American Rickie Fowler, who recently ended a four-year winning drought on the PGA Tour, twice hit out of bounds as he carded an eight to finish one over par. Six-time major champion Phil Mickelson also had an eight, after a double-bogey on the 17th, to finish seven over.

And two-time major winner Justin Thomas, who was seven over when he teed off, walked off with a nine and 11-over total.

But spare a thought for Hong Kong’s Taichi Kho who followed a birdie two on the 17th with a 10 on the last, despite being nine yards from the hole after two shots. Several swipes in a bunker followed before he signed for the day’s worst score, a 12-over 83.

Jordan delights early risers

Hundreds of fans streamed through the gates at 06:00 BST to watch local favorite Matthew Jordan, who was on the Royal Liverpool chipping greens aged three before following his father and grandfather in becoming a member at the age of seven.

At 06:35 precisely the 27-year-old hit the opening tee shot of the championship to huge cheers, his mum Laura telling BBC Radio 5 Live: “That was amazing.
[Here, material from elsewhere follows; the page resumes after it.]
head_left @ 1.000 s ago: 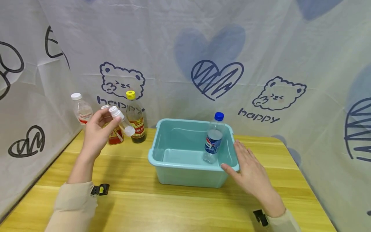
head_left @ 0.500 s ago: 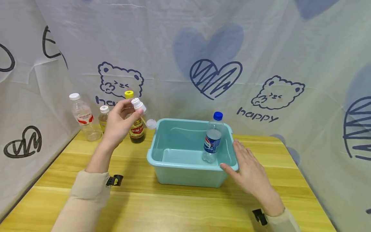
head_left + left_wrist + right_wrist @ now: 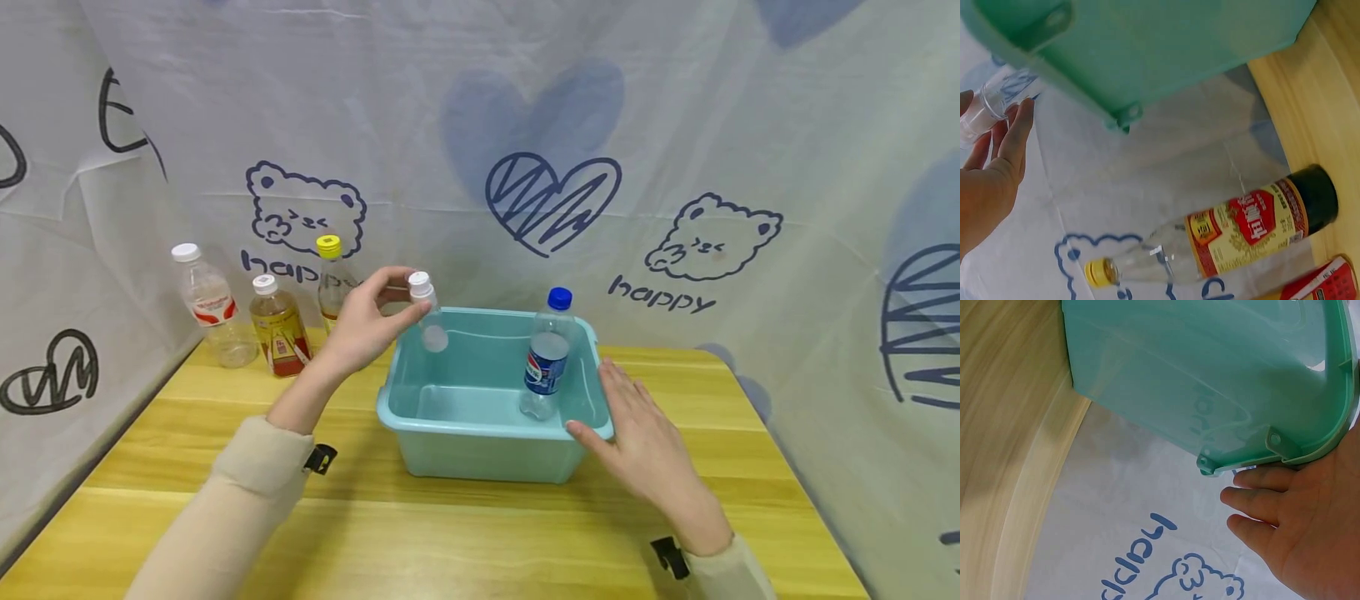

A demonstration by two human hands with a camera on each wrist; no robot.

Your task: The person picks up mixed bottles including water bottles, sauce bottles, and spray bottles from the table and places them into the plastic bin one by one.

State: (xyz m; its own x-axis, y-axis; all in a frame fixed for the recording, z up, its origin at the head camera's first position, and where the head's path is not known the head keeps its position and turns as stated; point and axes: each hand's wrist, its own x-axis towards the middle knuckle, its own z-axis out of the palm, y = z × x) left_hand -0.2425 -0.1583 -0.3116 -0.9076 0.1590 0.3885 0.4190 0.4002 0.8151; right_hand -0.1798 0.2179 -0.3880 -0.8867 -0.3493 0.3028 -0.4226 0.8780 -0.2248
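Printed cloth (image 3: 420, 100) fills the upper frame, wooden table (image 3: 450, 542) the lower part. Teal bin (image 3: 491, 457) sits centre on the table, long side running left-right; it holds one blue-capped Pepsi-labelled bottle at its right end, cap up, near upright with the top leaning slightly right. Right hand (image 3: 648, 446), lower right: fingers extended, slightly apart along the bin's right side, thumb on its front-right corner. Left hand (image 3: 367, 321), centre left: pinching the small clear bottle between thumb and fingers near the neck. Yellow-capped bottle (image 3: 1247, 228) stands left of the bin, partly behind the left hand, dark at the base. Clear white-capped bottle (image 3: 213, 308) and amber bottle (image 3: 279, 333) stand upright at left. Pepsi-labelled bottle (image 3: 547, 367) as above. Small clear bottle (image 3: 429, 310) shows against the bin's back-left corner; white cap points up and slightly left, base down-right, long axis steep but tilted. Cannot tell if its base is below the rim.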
He’s dreamed of this since he was a little boy, playing this course with his dad.”

And after signing for a two-under 69, he said the experience had been “amazing,” adding: “I’m running out of words to describe it. It was crazy, loud, everything that I could have wished for.

“I’m trying to think of a better experience than that, and I don’t think I can.”